Treats. A small block of chocolate or a flask of whisky after dinner is worth the weight. Morale is a tactical resource.
Buying in NZ.
For international hunters, the simplest food strategy is to buy the bulk of your camp food in New Zealand. Christchurch, Methven, Ashburton, Hokitika, Wanaka and Twizel all have good supermarkets. Buying locally avoids customs declaration headaches and saves the weight of flying food.
The standard NZ outdoor food is well stocked: Radix and Back Country Cuisine for dehydrated meals (Radix tends to higher calorie density), Continental pasta and rice for variation, MiGoreng noodles for cheap calories on bad days, One Square Meal for emergency 850-kcal bars, Whittaker's chocolate, hard tasty cheese, salami and onion. The Cookie Time factory in Christchurch is a NZ hunter's tradition for bumper bars.
Bring from home only what you know you can't easily buy in NZ — speciality bars, electrolyte mixes, very specific dietary items. Anything else, buy on arrival. Declare any food you do bring on the arrivals card. Customs is firm but reasonable; sealed, commercially packaged dry food is generally fine.
Cold-weather practicalities.
In sub-zero camp temperatures, food behaves differently. Chocolate becomes a brick. Cheese becomes a brick. Anything with water content can freeze.
A simple set of habits:
- Sleep with tomorrow's water bottle and a snack inside your sleeping bag if it is genuinely cold.

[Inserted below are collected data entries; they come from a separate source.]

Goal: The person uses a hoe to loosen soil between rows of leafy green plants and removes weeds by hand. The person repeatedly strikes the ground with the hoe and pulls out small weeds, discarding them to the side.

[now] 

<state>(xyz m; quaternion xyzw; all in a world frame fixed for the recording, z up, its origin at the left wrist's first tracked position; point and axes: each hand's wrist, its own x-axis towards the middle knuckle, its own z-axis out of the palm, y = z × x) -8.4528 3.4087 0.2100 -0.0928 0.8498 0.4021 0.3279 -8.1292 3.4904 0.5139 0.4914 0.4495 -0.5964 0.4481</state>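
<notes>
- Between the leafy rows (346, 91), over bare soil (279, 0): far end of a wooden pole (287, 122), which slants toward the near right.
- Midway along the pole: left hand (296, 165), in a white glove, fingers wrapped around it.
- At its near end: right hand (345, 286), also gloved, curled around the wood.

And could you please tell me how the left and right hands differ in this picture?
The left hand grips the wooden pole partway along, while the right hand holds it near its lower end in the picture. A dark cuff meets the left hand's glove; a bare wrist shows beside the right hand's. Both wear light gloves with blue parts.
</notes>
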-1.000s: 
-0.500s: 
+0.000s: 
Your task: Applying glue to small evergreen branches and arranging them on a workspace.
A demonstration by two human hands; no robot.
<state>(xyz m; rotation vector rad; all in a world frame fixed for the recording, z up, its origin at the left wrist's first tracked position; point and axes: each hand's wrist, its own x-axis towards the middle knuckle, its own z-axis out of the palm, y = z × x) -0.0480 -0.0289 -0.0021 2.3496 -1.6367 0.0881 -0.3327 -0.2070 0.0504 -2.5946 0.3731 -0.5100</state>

- Eat one warm meal per day if you can. The hot drink with breakfast and the dehydrated meal at dinner usually cover it.
- Don't try to chew a frozen bar. Warm it inside your jacket for fifteen minutes first.
The first night and the last day.
The first night out, treat yourself: a fresh steak, sausages, real bread, beer if your party will carry it. You'll be glad of the morale.
By the last day, food becomes about getting home. A breakfast and a couple of bars is enough. Save the weight for horns.